An unresolved problem here on community.lsst.org is how to make tags useful.
A useful tagging system should have a relatively small, controlled set of tags. Tags are best when they’re grouping posts that might be hard to otherwise group or organically search for. Tags aren’t useful when they’re only a proxy for highly technical nouns. It’s far easier to just search for those types of words.
The problem with Discourse’s implementation of tags is that you can’t pre-formulate a controlled tag vocabulary. Tags can only be created in conjunction with the existence of a topic using that tag. As a stop gap, I’ve allowed anyone to create a new tag in conjunction with that post. The assumption was that I could later go back and re-organize these organic tags into a consistent, useable set.
I’m realizing that this model will actually fail.
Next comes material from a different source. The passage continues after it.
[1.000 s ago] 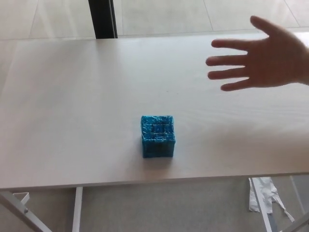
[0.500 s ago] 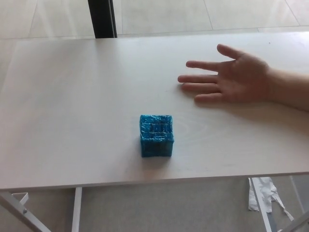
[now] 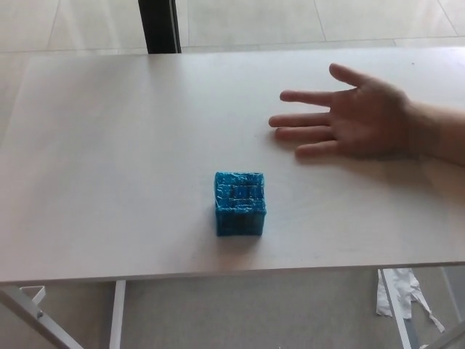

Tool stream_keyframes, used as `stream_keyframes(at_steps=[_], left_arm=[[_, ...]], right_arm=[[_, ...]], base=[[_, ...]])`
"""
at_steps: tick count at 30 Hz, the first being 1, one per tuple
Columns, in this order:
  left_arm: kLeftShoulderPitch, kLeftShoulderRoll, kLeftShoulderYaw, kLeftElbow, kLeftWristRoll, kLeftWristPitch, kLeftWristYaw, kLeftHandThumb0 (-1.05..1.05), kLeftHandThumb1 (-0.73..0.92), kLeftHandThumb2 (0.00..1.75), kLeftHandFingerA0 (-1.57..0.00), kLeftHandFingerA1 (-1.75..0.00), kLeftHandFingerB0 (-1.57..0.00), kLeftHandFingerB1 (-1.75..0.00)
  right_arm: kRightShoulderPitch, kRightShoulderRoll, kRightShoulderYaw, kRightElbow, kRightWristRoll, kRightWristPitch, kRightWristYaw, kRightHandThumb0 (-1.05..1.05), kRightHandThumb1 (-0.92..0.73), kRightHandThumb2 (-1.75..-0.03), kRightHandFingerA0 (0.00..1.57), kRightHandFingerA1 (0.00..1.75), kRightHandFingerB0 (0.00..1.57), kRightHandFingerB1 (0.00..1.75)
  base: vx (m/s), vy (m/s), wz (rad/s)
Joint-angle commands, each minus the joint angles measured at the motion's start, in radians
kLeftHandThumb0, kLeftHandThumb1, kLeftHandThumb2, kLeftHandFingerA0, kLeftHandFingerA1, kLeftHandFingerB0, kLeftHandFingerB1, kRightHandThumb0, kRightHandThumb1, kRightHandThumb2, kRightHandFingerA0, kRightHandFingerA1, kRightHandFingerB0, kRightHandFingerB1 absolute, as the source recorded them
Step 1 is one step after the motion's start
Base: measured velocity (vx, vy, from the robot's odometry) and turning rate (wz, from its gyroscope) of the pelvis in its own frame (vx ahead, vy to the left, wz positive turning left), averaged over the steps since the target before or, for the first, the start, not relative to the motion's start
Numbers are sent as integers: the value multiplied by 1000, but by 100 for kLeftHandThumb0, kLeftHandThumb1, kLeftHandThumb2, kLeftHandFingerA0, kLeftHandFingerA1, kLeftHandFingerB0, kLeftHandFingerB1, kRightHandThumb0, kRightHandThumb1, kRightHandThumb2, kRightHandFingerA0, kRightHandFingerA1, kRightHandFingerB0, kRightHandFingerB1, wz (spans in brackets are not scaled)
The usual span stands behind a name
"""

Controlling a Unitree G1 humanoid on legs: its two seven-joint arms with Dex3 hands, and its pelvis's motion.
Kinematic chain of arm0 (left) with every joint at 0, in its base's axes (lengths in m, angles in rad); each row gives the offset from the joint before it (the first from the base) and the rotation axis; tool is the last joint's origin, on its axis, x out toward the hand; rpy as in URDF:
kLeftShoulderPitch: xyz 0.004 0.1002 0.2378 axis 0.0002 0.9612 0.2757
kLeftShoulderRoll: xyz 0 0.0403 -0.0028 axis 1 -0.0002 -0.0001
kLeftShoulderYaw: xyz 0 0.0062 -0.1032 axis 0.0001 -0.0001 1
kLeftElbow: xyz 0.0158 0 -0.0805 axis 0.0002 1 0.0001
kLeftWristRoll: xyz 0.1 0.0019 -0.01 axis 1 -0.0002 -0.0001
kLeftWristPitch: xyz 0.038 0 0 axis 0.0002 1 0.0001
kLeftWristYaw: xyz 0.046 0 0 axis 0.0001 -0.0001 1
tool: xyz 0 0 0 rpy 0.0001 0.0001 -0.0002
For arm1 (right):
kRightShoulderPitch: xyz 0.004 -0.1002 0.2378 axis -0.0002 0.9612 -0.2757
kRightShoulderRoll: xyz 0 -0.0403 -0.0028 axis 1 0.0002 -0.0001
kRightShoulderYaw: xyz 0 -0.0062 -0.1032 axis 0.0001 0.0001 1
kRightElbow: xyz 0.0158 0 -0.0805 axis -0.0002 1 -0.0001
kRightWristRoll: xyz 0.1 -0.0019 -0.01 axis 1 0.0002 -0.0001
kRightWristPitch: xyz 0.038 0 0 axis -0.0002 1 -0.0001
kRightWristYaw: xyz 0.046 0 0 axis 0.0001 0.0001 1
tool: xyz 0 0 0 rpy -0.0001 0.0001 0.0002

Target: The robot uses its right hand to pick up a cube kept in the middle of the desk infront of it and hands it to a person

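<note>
One blue cube sits upright near mid-desk, toward the front edge, untouched. Person's hand lies palm-up on the desk w/ fingers spread, reaching in from the right, behind and right of the cube, well apart from it. Neither robot hand shows, so finger state can't be told.

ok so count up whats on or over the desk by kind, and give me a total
blue cube: 1, standing on the desk
person's hand: 1, palm up, fingers spread, coming in from the right side
robot hands: 0 in view
total: 2
</note>
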Motion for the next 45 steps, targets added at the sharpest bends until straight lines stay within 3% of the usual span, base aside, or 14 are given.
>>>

Anytime I, as a moderator, edit tags on a post, the entire topic is considered ‘edited,’ thus bumping it back up on people’s feeds. This discourages me from addressing tags because I don’t want to create artificial topic list churn.
My proposal, which I’d like feedback on, is that we
- Turn off permissions for regular users to create new tags for their topics,
- Create a wiki post containing the canonical list of tags
- When a topic appears that could use a new tag, a moderator (such as myself) will add a tag from the canonical list to the topic. If the tag has already been used previously, of course, the ‘regular’ user is free to use that tag normally.
Is this a good model to overcome the technical limitations of the tagging plugin? If there is support, I (or anyone else) can create the canonical Tag List wiki topic and begin designing the tag system.